Way too much on ideas but little on actual facts, perhaps leading to lots of confusion?
One place to start is that when you are speaking of starting the RV engine, the coach batteries , charged or dead is not a factor as the engine uses the chassis or start battery to start. That combined with whether there is a method used to keep the start battery charged is a big part of the question.
The only time the coach batteries become involved in helping to start the engine is when you use the momentary switch on the dash, etc that is often called "aux, boost", or some thing like that to indicate it can be used to "boost" or jump start the engine!
Connecting or disconnecting the coach batteries will not change the engine starting in any way if the boost switch is not used. Sometimes the engine will start the second time when it didn't the first?

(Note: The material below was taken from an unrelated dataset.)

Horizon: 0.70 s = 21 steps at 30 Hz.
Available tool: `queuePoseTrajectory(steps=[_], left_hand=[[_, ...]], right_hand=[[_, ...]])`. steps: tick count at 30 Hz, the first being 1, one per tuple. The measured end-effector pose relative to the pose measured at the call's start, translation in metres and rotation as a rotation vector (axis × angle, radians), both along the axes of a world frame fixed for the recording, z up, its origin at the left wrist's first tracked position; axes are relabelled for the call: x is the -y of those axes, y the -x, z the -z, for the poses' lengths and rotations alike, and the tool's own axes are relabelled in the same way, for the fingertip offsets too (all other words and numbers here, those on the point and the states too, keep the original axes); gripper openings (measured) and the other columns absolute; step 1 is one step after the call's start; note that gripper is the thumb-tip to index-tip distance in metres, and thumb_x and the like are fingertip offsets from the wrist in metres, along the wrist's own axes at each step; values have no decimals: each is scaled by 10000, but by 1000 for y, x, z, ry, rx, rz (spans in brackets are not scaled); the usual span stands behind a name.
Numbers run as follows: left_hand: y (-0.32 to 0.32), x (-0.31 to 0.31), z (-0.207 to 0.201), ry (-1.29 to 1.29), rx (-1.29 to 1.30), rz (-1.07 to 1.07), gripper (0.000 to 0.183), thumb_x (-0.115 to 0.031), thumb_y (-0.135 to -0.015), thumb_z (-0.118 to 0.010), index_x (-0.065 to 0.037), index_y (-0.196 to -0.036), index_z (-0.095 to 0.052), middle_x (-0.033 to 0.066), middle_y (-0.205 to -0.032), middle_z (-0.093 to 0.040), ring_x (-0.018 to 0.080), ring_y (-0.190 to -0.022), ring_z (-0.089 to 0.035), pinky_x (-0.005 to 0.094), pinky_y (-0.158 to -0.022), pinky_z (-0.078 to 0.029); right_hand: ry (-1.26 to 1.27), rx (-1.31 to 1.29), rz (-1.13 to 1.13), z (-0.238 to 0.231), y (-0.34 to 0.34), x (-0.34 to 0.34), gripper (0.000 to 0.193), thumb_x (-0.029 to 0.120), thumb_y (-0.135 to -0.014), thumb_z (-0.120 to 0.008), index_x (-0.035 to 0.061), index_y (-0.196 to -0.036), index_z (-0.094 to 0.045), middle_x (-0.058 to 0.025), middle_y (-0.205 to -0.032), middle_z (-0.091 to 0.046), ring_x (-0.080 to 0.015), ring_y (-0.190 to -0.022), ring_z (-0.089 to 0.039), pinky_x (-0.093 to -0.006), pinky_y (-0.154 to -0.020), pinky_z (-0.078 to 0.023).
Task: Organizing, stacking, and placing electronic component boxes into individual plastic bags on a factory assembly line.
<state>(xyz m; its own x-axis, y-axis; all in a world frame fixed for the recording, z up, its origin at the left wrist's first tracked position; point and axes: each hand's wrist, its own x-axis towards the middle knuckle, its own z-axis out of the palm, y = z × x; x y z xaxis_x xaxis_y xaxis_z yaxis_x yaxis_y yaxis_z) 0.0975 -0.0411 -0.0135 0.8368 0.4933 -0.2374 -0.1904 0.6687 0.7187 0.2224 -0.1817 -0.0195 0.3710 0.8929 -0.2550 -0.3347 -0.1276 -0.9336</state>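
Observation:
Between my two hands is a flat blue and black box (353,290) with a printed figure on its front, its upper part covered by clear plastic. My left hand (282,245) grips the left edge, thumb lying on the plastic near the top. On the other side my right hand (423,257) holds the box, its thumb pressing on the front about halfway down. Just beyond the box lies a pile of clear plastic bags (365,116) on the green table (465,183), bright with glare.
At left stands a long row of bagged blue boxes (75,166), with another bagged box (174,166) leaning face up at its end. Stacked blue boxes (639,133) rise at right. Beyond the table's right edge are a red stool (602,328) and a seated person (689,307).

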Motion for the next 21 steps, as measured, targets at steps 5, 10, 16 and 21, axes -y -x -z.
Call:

For maintaining the batteries there are different ways that suit different folks, so the details matter.
Many older converters would charge too high for too long and did tend to boil the water off if we did not watch carefully enough. Newer charger/converters have better systems built in to gradually reduce the voltage as the battery reaches full charge but exactly when each RV got into the better systems is not a firm answer as the idea has been around for as long as the '80's if we paid enough! So experience is one way to see if things work for you and it sounds like you are happy with your battery lifespan and doing the single jumper to get the converer charge voltage from the coach to the start battery.
Before selling our last RV, I had moved to a single wire between the positvie post and letting the converter charge both as being a very simple move as I had found the batteries were okay when done that way. Yes, it is true that the single wire WILL drain both battery sets IF the converter fails but that is one I was willing to go with to assure higher charging for both sets at all times and being less complex.
But the really basic thing to be aware of is that BOTH start and charge batteries tend to go flat, even when all the built in disconnects are used becasue there are safety items and small parts still connected in most cases.
On the start, there is a group of ignition, radio preset and other automatic items which are often still on and on the coach , there are CO and propane detectors as well to slowly drain things. The steps are often left as a safety item as they are really touchy about letting folks fall out!
If the steps are out and the light underneath is not noticed, the battery doesn't last very long!
We might look at the drawings and find what is connected or not when the switch is thrown but it is really quite simple to just flip the switch and find out what stopped working!